MH: What about the second series, these pools? What do they symbolize – or do they symbolize anything at all? Modern life, a bygone world or future hope?
KI: The clogged pools symbolize, above all, hope for the future and a belief in nature’s ability to gently repair the ugliness we create. One painting features the KGB’s overgrown swimming pool, which has been invaded by a couple of mice and forest-floor plants. These pools are mostly made by simple painting gestures – a metallic nail polish background colour and traces left by masking tape. The tape marks represent Ugly Structures that squeeze out plants, while sometimes the plants cover the tape marks. The smaller paintings Tamminiemi and Särestö thematically connect the pools to the Monument series. The overgrown pool in the Tamminiemi sauna is home to animals that ex-President Kekkonen shot on a hunting trip: a pheasant, a wild boar and a jay that took an accidental bullet.
MH: The extraordinary work in the exhibition is an installation consisting of a large-scale painting and an animation that’s projected onto it. Tell us about the starting point, background and progress of this work.
KI: A few years ago, I had a go at drawing on the iPad to pass the time on a flight. I drew awkwardly with my finger, but anyway the easy experimentation with colours was nice – it’s difficult to change a black area to pink, for example, when I’m really painting.

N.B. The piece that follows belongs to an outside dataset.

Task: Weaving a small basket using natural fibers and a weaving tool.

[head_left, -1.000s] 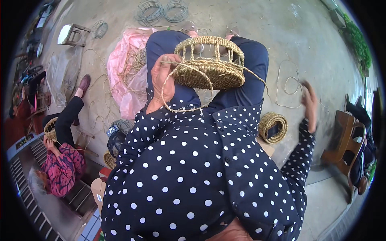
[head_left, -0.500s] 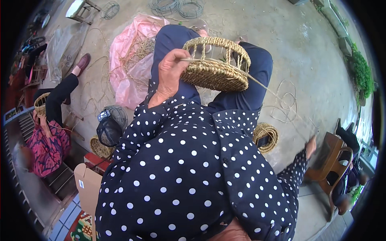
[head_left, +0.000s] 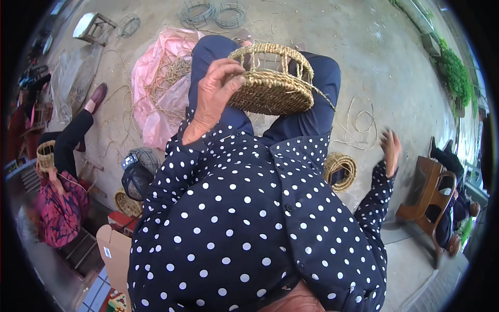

I later bought an iPad and a pen for sketching and (accidentally) found my drawings turning into simple animations.
 MH: And what does the second part of the title of the work refer to, this Infinity pool?
KI: It’s that kind of wonderful luxury pool where the pool water drains over the edge. In theory it looks like the swimming pool is merging with the sea horizon. In practice, however, it might not look quite like that – although I do have experience of it. The smell of chlorine is in the air and the infinity effect works only from a carefully selected perspective, not from where you’re swimming, and what you actually see is exploded rocks on the beach and concrete structures.
Show biography

Current information

solo exhibition Overgrown, Auran Galleria (Turku) 26.10. - 14.11.2021

Bio

I am interested in reinventing watercolour painting as a medium for contemporary painting. I recognize the cultural baggage carried by my medium, the watercolour, as being something light, effortless and superficial, and want to turn this to my own benefit. I want to express ideas and stories that have highly charged subject matter, such as war and ecological problems. In my more recent work the fairy-tale-like imagery holds a dark humour and irony in hidden pictorial references or handwritten texts. I graduated from the Department of Painting at Turku School of Fine Arts in 1997. I have exhibited widely in Finland and abroad, lately in Jyväskylä Art Museum, Helsinki Contemporary and Tretjakov Gallery (Moscow). My works are represented in prominent Finnish public collections, and in the Nordic Watercolour Museum in Sweden. I have also worked on several public commission artworks, lately in Jyväskylä Nova hospital (2019) and Malminkartano kindergarten (Helsinki, 2020).